What is a quorum?
A quorum is the minimum number of people entitled to attend and vote who must be present at your meeting to make valid decisions at that meeting. The people may be:
- trustees at a committee meeting
- members at a general meeting
Quorums are individual to each charity and the provision for your charity will be contained within your governing document.
If your meeting does not have a quorum, you and the trustees cannot make any decisions. Your governing document may say whether the quorum must be maintained throughout the meeting for the effective transaction of business, or whether it is sufficient that a quorum be present at the start of the meeting.
We recommend that the quorum is maintained throughout the meeting so as to ensure that each item of business is considered by an adequately representative group of people.

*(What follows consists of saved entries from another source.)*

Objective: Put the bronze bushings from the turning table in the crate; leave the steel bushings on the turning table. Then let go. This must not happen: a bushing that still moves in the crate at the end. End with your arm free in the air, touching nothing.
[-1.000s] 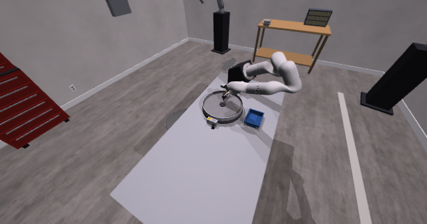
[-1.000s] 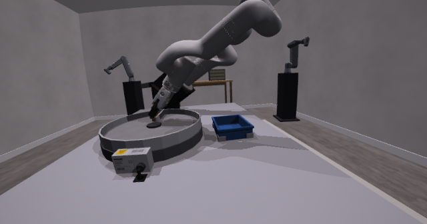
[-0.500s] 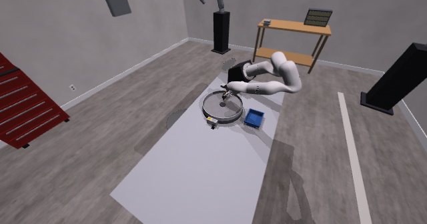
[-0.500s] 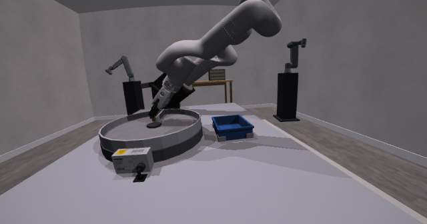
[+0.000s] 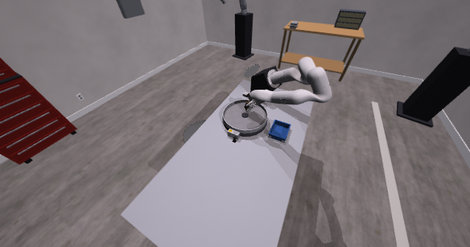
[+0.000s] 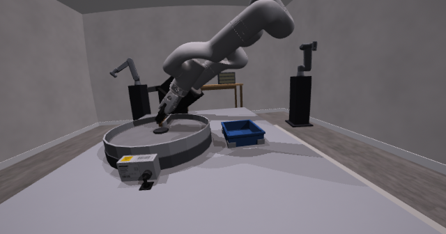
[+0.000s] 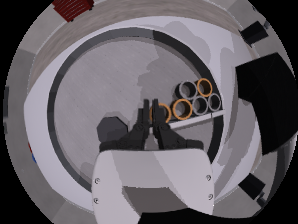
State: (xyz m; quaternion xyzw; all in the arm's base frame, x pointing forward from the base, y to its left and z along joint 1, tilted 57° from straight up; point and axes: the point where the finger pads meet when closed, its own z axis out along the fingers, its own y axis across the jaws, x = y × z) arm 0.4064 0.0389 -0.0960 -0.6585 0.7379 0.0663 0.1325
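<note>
The round grey turning table [image 5: 244, 117] stands on the white table, and it also shows in the exterior view [image 6: 158, 136]. In the wrist view, a cluster of bushings lies by the table's rim: two bronze bushings [image 7: 181, 108] [image 7: 205, 87] and three steel bushings [image 7: 184, 90] [image 7: 200, 104] [image 7: 214, 102]. My gripper [image 7: 150, 106] is low over the turning table, just left of the cluster. Its fingers [image 7: 160, 115] are shut, and a bit of bronze bushing shows between the tips, also as an orange speck in the exterior view [image 6: 161, 124]. The blue crate [image 6: 242, 131] stands right of the turning table and looks empty.
A small grey control box [image 6: 138, 166] with a yellow label sits at the turning table's front. A dark hub [image 6: 160, 131] marks the table's centre. A straight bar [image 7: 196, 119] lies beside the bushings. Black pedestals and a wooden shelf stand far off on the floor.
</note>
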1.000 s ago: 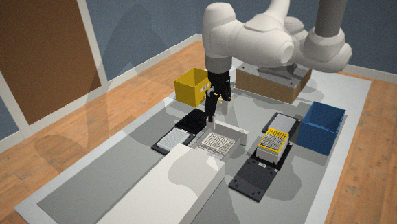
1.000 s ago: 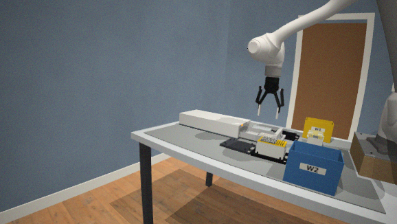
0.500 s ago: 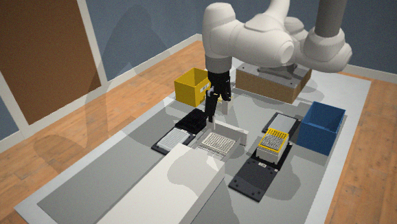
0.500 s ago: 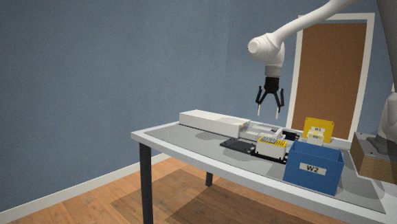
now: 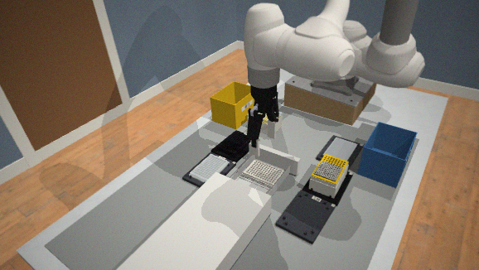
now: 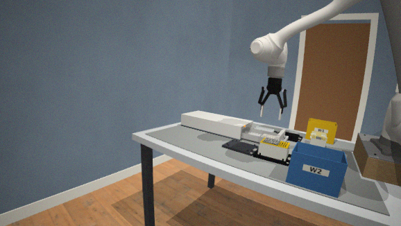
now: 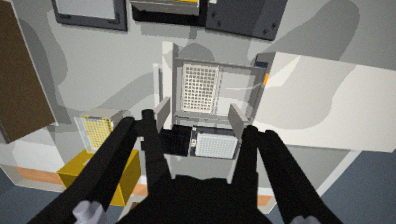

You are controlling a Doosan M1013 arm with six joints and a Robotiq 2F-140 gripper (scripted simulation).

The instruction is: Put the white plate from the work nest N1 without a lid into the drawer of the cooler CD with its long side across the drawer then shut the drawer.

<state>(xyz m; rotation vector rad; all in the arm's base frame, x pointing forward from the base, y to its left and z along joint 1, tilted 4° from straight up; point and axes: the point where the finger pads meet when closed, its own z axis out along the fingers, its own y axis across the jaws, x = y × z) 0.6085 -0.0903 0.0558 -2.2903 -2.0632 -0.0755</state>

The quorum should be set with care:
- if it is too high, any absences may make it difficult to have a valid meeting
- if it is too low, a small minority may be able to impose its views unreasonably
We recommend that:
- the quorum for a trustees' meeting is a minimum of one-third of the total number of charity trustees plus one, eg 10 charity trustees will have a quorum of four
- for general meetings, you should give careful thought to the quorum - it needs to be appropriate to the size of the organisation and the number of members
If the trustee body or the membership fall below the number required to conduct meetings, we may have to make an Order. The Order permits the trustees or members to hold an inquorate meeting to appoint additional representatives.